Paleoproterozoic large igneous province in the Canadian Shield

The Circum-Superior Belt is a widespread Paleoproterozoic large igneous province in the Canadian Shield of Northern, Western and Eastern Canada. It extends more than 3400 km from northeastern Manitoba through northwestern Ontario, southern Nunavut to northern Quebec and into western Labrador. Igneous rocks of the Circum-Superior Belt are mafic-ultramafic in composition, deposited in the Labrador Trough near Ungava Bay, the Cape Smith Belt near the southern shore of Hudson Strait and along the eastern shore of Hudson Bay in its northern portion; the Thompson and Fox River belts in the northwest and the Marquette Range Supergroup in its southern portion. The Circum Superior Belt also hosts a rare example of Proterozoic Komatiite, in the Winnipegosis komatiite belt.

A number of magmatic features are present in the Circum-Superior Belt, including dikes, sills and volcanics that comprise geologic formations. This geologic belt is considered to be a large igneous province because its magmatic rocks were emplaced over an extremely short geological time span. Even though the Circum-Superior Belt was emplaced during an extremely short geological time span, the associated magmas were probably derived from a number of separate sources.

Most of the Circum-Superior Belt lies along the margin of the Superior Craton, which is the most extensive fragment of Archean crust on Earth. The Circum-Superior Belt contains two large copper-nickel mining districts; the nickel-bearing Thompson Belt at the northwestern portion of the Superior craton and the Cape Smith Belt at the northern portion of the Circum-Superior Belt.

==Geology==

===Formation===
The Circum-Superior Belt was formed 1,884 to 1,870 million years ago when the Superior craton was surrounded by mountain building processes, including the Trans-Hudson, New Quebec and Penokean orogenies. The major Trans-Hudson orogeny had its appearance when the Superior craton collided with the Rae-Hearne and Sask cratons 1,900 to 1,800 million years ago. Massive orogenic belts with a change in horizontal direction are represented by the double promontory structure of the Superior craton that seem to have come from the beginning of a rifting event. The New Quebec orogen, also known as the Labrador Trough, lies at the northeastern portion of the Superior craton and is related to ocean closure and collision with the southeastern portion of the Rae craton. At 1,900 and 1,800 million years ago, an ocean closure and collision with the Wisconian arc terrane resulted in the creation of the Penokean orogeny at the southern Superior craton margin. The last collision occurred on the southeastern portion of the Superior craton to produce the Grenville orogeny 1,100 million years ago.

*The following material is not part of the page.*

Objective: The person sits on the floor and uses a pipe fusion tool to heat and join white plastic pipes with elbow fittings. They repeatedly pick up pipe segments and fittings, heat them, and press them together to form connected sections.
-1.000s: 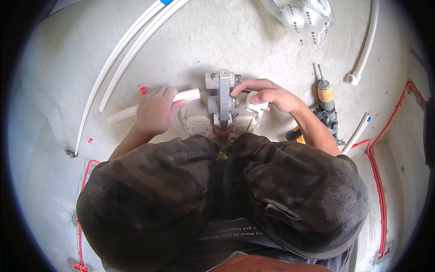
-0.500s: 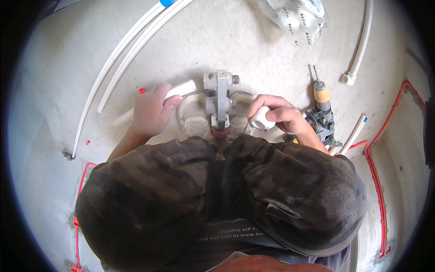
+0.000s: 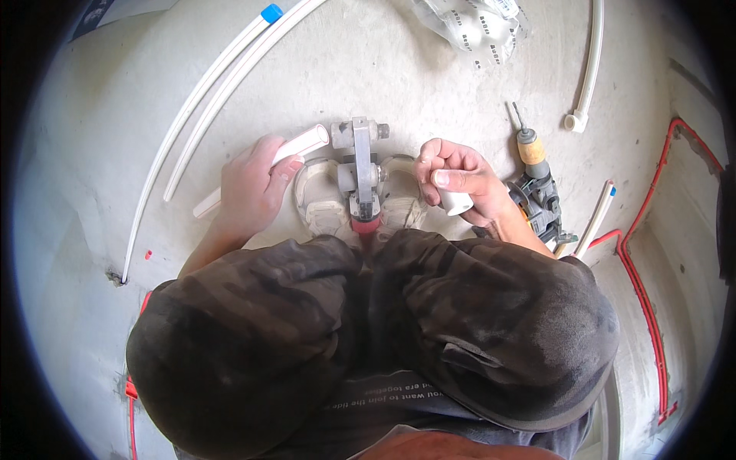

Because most of the Circum-Superior Belt was formed by widespread mafic-ultramafic magmatism 1,884 to 1,870 million years ago along the Superior craton margin during these orogenies, a number of different suggestions have been made to explain the questionable origins of this large igneous province. It is also not clear if the Circum-Superior Belt has a single origin or it has several origins. Suggestions include back-arc rifting, foredeep flexure, mantle plumes and the breakup of a microcontinent. The geochemical indication of the Circum-Superior Belt is also poorly known; either it contains major regional differences or it is the same throughout the magmatic zone. With the discovery of the Pickle Crow dike swarm throughout the western Superior craton, the likelihood of other 1,880 million year old dike groups throughout the Superior craton remains. This is partly because several dike zones in the Superior craton remain undated. The relationship of the Circum-Superior Belt with similar age magmatism throughout the nearby Trans-Hudson belt and elsewhere on Earth is also unknown. This includes the 1,860 million year old magmatism of the East Kimberly event in Australia and 1,860 million year old magmatism of the Mashonaland event in Africa. The other questionable suggestion related to the Circum-Superior Belt is the existence of a suggested 1,900 million year old global superplume event.

===Geologic features===

The 1600 km long Labrador Trough, extending from Ungava Bay through Quebec and Labrador, includes two volcano-sedimentary series, the first ranging from 2,170 to 2,140 million years old and second ranging from 1,883 to 1,870 million years old. This magmatism is considered to have formed as a result of back-arc volcanism. The youngest magmatic series (1883-1870 Ma) contains 1,880 million-year-old carbonatites and lamprophyres. 1,883 to 1,874 million-year-old mafic and a few ultramafic magmas comprise the Willbob and Hellancourt formations and Montagnais sills. The youngest magmatism of the youngest magmatic series is 1,870 million-year-old felsic and carbonatitic volcanics. These igneous rocks of the Labrador Trough cover an area of 30000 km2.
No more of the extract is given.